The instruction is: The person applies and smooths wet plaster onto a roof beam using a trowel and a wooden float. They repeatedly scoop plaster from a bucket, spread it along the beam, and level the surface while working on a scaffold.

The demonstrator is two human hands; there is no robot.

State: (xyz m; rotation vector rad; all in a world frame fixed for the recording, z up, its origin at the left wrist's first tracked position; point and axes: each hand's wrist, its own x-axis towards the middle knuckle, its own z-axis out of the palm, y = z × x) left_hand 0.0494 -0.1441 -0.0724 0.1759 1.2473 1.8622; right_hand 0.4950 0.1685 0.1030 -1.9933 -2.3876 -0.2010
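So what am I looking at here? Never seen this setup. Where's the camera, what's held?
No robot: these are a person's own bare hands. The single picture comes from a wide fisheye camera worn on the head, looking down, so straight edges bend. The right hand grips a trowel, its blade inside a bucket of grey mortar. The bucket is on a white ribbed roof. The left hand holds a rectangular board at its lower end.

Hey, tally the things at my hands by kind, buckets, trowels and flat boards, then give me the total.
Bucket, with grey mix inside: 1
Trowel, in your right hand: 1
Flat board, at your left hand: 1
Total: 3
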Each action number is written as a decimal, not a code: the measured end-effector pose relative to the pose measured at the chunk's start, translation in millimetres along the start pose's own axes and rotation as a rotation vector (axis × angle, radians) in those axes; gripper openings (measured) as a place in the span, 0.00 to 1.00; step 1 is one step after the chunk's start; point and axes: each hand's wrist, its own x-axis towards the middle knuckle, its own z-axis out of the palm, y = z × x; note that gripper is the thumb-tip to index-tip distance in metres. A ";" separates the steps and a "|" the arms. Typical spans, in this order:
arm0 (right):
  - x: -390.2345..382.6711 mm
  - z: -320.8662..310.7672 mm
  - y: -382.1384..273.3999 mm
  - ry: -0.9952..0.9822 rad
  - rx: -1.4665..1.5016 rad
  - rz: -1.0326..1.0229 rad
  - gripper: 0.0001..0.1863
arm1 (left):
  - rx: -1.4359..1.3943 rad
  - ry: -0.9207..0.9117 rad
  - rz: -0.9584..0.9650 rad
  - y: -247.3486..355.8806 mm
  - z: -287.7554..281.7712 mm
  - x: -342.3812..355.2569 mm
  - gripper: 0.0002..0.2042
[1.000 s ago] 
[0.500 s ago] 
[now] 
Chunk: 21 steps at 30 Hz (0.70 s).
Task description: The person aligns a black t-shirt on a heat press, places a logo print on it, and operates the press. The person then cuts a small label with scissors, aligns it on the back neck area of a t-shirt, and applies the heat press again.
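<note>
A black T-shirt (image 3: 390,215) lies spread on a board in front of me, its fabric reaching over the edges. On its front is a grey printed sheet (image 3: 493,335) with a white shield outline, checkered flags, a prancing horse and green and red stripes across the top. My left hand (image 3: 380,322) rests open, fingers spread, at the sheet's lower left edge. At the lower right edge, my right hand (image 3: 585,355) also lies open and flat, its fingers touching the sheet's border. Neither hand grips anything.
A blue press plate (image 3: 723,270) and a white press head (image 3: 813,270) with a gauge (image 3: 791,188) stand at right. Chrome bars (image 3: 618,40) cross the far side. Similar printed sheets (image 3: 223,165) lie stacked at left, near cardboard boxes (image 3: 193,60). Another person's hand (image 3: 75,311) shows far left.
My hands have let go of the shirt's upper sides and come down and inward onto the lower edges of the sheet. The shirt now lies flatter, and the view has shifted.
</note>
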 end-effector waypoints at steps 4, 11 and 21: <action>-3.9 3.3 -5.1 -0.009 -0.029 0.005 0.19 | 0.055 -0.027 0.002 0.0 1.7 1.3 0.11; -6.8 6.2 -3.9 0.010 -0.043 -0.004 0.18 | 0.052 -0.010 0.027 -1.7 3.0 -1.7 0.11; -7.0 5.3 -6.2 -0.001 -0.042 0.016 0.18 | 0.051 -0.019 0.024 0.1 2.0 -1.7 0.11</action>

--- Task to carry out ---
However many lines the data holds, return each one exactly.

--- Task answer ---
The instruction is: The person applies and smooths wet plaster onto a roof beam using a trowel and a wooden float. They repeatedly scoop plaster from a bucket, spread it along the beam, and level the surface while working on a scaffold.

The demonstrator is two human hands; there is no robot.

State: (xyz m; rotation vector rad; all in a world frame fixed for the recording, z up, its origin at the left wrist's first tracked position; point and axes: each hand's wrist, its own x-axis towards the middle knuckle, its own z-axis out of the palm, y = z × x) left_hand 0.0494 -0.1441 -0.0724 0.1759 1.2473 1.8622; right_hand 0.4950 0.1685 0.1030 -1.9933 -2.3876 -0.2010
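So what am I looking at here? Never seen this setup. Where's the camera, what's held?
No robot: these are a person's own bare hands. The single picture comes from a wide fisheye camera worn on the head, looking down, so straight edges bend. The right hand grips a trowel, its blade inside a bucket of grey mortar. The bucket is on a white ribbed roof. The left hand holds a rectangular board at its lower end.

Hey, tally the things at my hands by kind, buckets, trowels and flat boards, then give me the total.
Bucket, with grey mix inside: 1
Trowel, in your right hand: 1
Flat board, at your left hand: 1
Total: 3
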Each action number is written as a decimal, not a code: the measured end-effector pose relative to the pose measured at the chunk's start, translation in millimetres along the start pose's own axes and rotation as a rotation vector (axis × angle, radians) in those axes; gripper openings (measured) as a place in the span, 0.00 to 1.00; step 1 is one step after the chunk's start; point and axes: each hand's wrist, its own x-axis towards the middle knuckle, its own z-axis out of the palm, y = z × x; note that gripper is the thumb-tip to index-tip distance in metres. A ";" separates the steps and a "|" the arms. Typical spans, in this order:
arm0 (right):
  - x: -390.2345..382.6711 mm
  - z: -320.8662..310.7672 mm
  - y: -382.1384..273.3999 mm
  - ry: -0.9952..0.9822 rad
  - rx: -1.4665..1.5016 rad
  - rz: -1.0326..1.0229 rad
  - gripper: 0.0001..0.1863
arm1 (left):
  - rx: -1.4359..1.3943 rad
  - ry: -0.9207..0.9117 rad
  - rz: -0.9584..0.9650 rad
  - y: -247.3486..355.8806 mm
  - z: -287.7554..281.7712 mm
  - x: -342.3812..355.2569 mm
  - gripper: 0.0002..0.2042
[1.000 s ago] 
[0.500 s ago] 
[now] 
Chunk: 21 steps at 30 Hz (0.70 s).
Task description: The person aligns a black t-shirt on a heat press, places a logo print on it, and operates the press. The person then cuts a small label with scissors, aligns it on the back neck area of a t-shirt, and applies the heat press again.
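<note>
A black T-shirt (image 3: 390,215) lies spread on a board in front of me, its fabric reaching over the edges. On its front is a grey printed sheet (image 3: 493,335) with a white shield outline, checkered flags, a prancing horse and green and red stripes across the top. My left hand (image 3: 380,322) rests open, fingers spread, at the sheet's lower left edge. At the lower right edge, my right hand (image 3: 585,355) also lies open and flat, its fingers touching the sheet's border. Neither hand grips anything.
A blue press plate (image 3: 723,270) and a white press head (image 3: 813,270) with a gauge (image 3: 791,188) stand at right. Chrome bars (image 3: 618,40) cross the far side. Similar printed sheets (image 3: 223,165) lie stacked at left, near cardboard boxes (image 3: 193,60). Another person's hand (image 3: 75,311) shows far left.
My hands have let go of the shirt's upper sides and come down and inward onto the lower edges of the sheet. The shirt now lies flatter, and the view has shifted.
</note>
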 end-effector waypoints at steps 4, 11 and 21: <action>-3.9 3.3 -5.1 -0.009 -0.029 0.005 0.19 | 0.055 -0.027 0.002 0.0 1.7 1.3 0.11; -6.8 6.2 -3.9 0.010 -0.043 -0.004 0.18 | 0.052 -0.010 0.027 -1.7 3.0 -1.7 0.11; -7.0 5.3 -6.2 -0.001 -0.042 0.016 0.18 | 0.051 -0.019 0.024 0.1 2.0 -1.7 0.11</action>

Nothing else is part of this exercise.